## [PROBLEM DETAILS]
Leave out the pictures and output the data verbatim.

## [DATA BELOW]
------------------------------------------------------------------------

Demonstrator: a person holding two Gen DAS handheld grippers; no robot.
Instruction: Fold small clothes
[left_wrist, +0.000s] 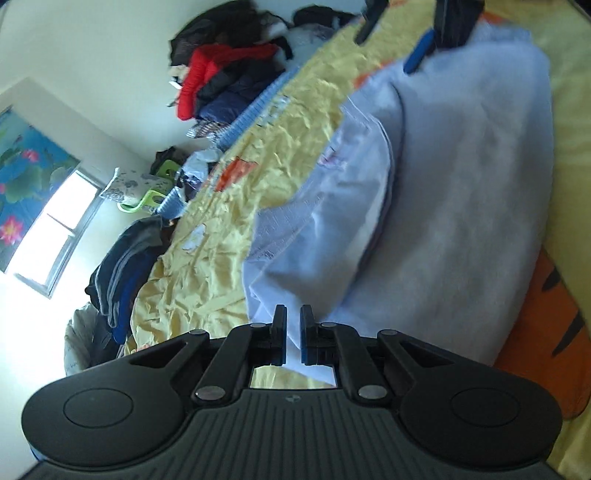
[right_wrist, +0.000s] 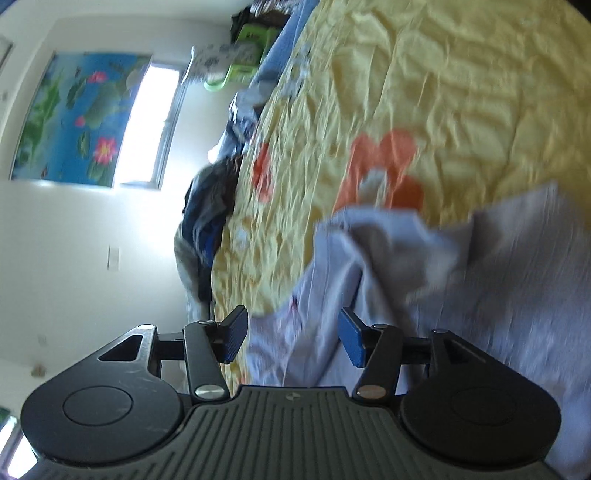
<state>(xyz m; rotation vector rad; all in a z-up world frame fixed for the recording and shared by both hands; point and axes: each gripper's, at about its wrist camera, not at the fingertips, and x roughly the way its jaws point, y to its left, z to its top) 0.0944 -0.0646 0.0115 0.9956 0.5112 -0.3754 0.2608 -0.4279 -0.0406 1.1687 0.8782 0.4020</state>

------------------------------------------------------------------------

## [YOUR SOLUTION]
Demonstrator: a person holding two Gen DAS handheld grippers; no robot.
Instruction: Fold small clothes
[left_wrist, +0.000s] 
[right_wrist, +0.000s] 
<state>(xyz m; rotation vector rad; all in a z-up world frame fixed for the recording and shared by both hands; point and axes: each gripper's, at about its wrist camera, not at the fingertips, and x roughly the way its jaws point, y to its left, z to its top) 0.0944 -0.0646 0.0115 0.9956 0.5112 -0.3754 0.2608 -0.4279 -0.0406 1.1687 0.8782 0.4020</state>

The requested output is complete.